Work instruction: From the records below, set down exactly the lines starting with the line that contains "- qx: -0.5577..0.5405" and going on through the line that contains "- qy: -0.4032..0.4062". Nothing else is wanted.

The records:
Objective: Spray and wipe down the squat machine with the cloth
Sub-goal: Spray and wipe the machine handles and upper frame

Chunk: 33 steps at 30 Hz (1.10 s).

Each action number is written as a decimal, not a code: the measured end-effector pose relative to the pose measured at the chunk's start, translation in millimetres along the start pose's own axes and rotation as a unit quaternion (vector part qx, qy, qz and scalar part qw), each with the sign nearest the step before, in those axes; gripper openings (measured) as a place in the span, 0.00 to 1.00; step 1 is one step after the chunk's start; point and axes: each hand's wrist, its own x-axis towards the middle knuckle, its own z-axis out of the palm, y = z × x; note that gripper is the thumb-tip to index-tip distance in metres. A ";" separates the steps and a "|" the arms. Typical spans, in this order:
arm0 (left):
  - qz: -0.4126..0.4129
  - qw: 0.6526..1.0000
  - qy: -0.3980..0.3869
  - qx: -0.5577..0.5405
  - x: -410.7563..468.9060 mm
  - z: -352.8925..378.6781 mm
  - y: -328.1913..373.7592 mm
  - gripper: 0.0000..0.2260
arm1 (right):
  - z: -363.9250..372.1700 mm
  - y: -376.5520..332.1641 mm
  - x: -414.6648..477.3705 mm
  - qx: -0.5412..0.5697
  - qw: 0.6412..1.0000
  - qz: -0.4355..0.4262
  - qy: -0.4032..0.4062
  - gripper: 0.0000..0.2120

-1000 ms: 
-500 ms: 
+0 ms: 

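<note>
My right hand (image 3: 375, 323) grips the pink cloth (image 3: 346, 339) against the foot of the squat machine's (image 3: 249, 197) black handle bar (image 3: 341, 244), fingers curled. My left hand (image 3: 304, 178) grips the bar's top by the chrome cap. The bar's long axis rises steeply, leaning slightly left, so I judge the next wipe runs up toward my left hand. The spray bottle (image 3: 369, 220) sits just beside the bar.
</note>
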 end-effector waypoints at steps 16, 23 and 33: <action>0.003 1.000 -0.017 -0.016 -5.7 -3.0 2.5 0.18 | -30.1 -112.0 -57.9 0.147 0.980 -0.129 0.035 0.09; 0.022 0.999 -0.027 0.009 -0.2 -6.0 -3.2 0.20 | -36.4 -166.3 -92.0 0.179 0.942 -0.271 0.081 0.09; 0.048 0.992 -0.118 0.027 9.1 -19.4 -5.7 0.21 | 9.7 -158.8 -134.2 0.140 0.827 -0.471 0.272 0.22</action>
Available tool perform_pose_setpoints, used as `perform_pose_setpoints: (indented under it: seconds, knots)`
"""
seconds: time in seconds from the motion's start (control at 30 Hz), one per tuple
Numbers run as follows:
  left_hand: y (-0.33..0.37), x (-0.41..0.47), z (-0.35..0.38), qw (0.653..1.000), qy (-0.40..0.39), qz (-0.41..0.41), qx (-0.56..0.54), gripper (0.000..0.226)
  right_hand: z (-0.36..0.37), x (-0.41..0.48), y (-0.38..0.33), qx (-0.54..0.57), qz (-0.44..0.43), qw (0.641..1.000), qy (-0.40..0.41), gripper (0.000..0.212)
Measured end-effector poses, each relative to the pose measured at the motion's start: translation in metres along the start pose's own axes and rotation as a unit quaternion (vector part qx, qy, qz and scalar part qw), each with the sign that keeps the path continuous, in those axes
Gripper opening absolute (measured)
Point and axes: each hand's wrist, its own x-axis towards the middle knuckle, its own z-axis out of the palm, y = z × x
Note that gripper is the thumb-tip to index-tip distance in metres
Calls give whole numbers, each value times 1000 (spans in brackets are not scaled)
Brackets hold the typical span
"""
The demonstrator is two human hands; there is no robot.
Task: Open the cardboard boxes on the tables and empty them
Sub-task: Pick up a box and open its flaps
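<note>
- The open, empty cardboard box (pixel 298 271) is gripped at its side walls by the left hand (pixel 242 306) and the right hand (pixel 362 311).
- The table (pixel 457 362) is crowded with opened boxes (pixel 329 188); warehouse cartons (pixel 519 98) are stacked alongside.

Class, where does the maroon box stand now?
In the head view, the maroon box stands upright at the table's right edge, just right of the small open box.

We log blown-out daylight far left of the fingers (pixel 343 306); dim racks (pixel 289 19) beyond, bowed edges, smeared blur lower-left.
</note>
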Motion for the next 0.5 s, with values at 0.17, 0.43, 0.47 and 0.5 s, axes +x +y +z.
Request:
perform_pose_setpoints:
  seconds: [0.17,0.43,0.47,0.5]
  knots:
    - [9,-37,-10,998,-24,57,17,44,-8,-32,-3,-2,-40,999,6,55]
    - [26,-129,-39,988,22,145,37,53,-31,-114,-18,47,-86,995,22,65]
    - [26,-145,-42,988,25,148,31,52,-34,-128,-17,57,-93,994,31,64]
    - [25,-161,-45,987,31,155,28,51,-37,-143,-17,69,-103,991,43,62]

Expected answer:
  - qx: -0.5577..0.5405
  - x: -410.7563..468.9060 mm
  - z: -352.8925..378.6781 mm
  - y: -328.1913..373.7592 mm
  - gripper: 0.0000..0.2260
arm1 (right):
  - z: -363.9250..372.1700 mm
  - y: -376.5520..332.1641 mm
  - x: -414.6648..477.3705 mm
  - qx: -0.5412..0.5697
  - qw: 0.6412..1.0000
  - qz: -0.4355..0.4262
  - qy: -0.4032..0.4062

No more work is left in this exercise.